As mentioned above, the friction pads of the disks can be replaced by inter-engaging shapes such as radial ribs that procure the same effect of preventing the disks from turning under drive from the springs.

Claims

1. A turboprop including at least one set of variable pitch rotary blades constrained to rotate with a rotary support, wherein, in order to vary its pitch, each blade of said set is coupled to a specific hydraulic rotary actuator carried by said rotary support.

2. A turboprop according to claim 1, wherein said rotary actuator is of the dual control type, being controlled by two pressurized hydraulic fluid circuits, the pressure of the hydraulic fluid in each circuit being adjustable.

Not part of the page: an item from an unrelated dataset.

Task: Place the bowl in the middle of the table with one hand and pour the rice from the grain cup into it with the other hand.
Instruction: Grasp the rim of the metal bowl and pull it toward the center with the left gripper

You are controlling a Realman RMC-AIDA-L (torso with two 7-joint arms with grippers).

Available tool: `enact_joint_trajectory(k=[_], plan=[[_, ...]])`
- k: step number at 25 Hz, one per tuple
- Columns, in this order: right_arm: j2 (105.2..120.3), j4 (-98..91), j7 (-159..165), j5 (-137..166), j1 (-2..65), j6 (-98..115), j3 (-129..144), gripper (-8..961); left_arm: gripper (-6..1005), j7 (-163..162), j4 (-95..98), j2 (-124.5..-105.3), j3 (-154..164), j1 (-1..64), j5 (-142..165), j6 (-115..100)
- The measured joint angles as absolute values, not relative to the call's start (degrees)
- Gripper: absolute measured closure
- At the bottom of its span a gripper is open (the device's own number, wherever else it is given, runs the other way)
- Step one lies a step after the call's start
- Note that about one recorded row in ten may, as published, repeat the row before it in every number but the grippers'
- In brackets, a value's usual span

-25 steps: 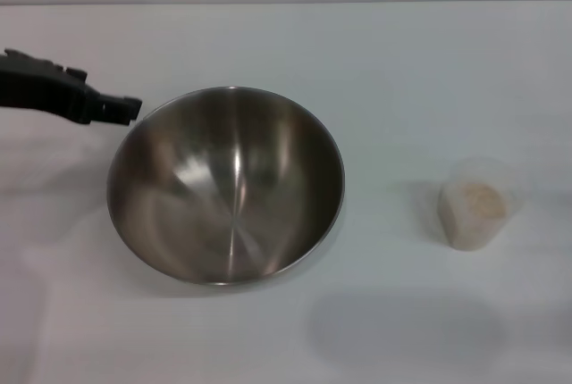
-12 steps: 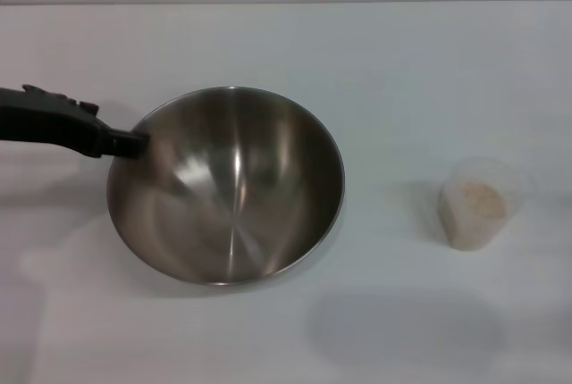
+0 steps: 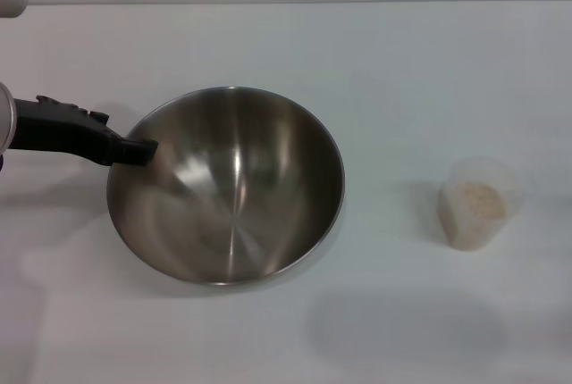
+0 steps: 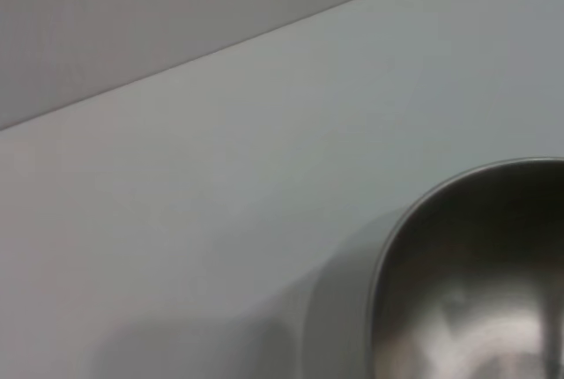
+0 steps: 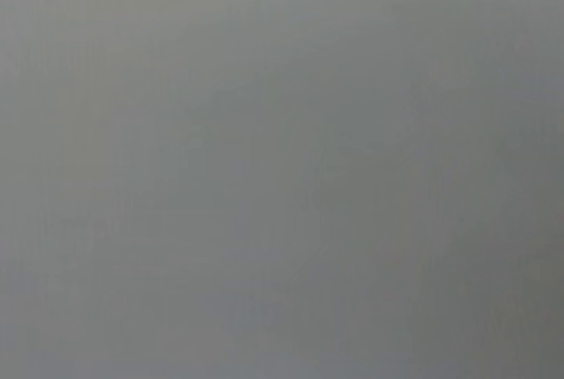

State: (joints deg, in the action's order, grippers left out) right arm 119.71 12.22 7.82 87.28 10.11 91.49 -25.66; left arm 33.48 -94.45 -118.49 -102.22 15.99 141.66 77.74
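The bowl [image 3: 225, 186] sits on the white surface [image 3: 402, 71] left of centre in the head view, its shiny brushed inside facing up and holding nothing. No brand, label or writing can be read on it or on anything else in the frames.

The left gripper [image 3: 134, 150] reaches in from the left edge of the frame, a dark, slim shape whose tip meets the bowl's upper-left rim. From this angle the fingers merge into one dark mass at the rim, so whether they are spread, pressed together or pinching the rim cannot be told.

The grain cup [image 3: 476, 205] stands upright in the right part of the frame, well apart from the bowl. It is translucent plastic, and the rice [image 3: 475, 201] shows inside it as a pale beige mass.

In the left wrist view the bowl's rim [image 4: 414, 211] curves through the lower-right corner, with bare surface and a grey wall strip across the upper left.

The right gripper appears nowhere; the right wrist view shows only a flat grey field.
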Motion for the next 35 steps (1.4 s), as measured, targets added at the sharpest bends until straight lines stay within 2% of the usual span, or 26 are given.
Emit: enact_joint_trajectory(k=[35], plan=[[119.62,12.1,7.4,87.3,10.1,90.7,-25.7,113,202,33.4,-87.2,-118.47,-97.9,15.6,143.0,71.2]])
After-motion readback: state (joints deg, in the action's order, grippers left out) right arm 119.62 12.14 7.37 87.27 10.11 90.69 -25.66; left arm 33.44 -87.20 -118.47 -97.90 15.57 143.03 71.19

3. A turboprop according to claim 1, wherein said rotary actuator includes a rotary shaft secured to a swivel pin of said blade.

4. A turboprop according to claim 3, wherein said rotary actuator has a plurality of adjacent cavities distributed circumferentially around said shaft, and wherein each cavity contains a piston secured to said shaft and subdividing said cavity into two chambers, analogous chambers in all of the cavities being connected to respective ones of the two pressurized hydraulic fluid circuits.

5. A turboprop according to claim 2, wherein the shaft of said rotary actuator is coupled to a self-blocking locking system.

6. A turboprop according to claim 5, wherein said locking system comprises unblocking means controlled by a difference between the hydraulic fluid pressures in the two above-mentioned circuits.

7. A turboprop according to claim 6, wherein said locking system comprises a dual declutching device with disks interposed between two rectilinear stroke actuators, each actuator comprising a cylinder that is stationary relative to said rotary actuator and two chambers that are connected to the two above-mentioned circuits; the dual declutching device, the rectilinear stroke actuators, and the rotary actuator being arranged on a common axis.

8. A turboprop according to claim 7, wherein said declutching device comprises a central dual friction disk prevented from moving in translation and two disks movable in translation on either side of said central disk and connected respectively to pistons of the two rectilinear stroke actuators.

9. A turboprop according to claim 8, wherein each rectilinear stroke actuator piston includes a cavity slidable inside said cylinder and an end wall fastened to the central dual disk and slidably mounted inside said cavity.

10. A turboprop according to claim 9, wherein a spring is installed in said cylinder of each rectilinear stroke actuator to urge said piston secured to the corresponding moving disk towards said central dual disk.

11. A turboprop according to claim 7, wherein said dual declutching device is fitted with friction disks.

12. A turboprop according to claim 7, wherein said dual declutching device is fitted with disks co-operating by inter-engaging shapes such as, for example, radial ribs.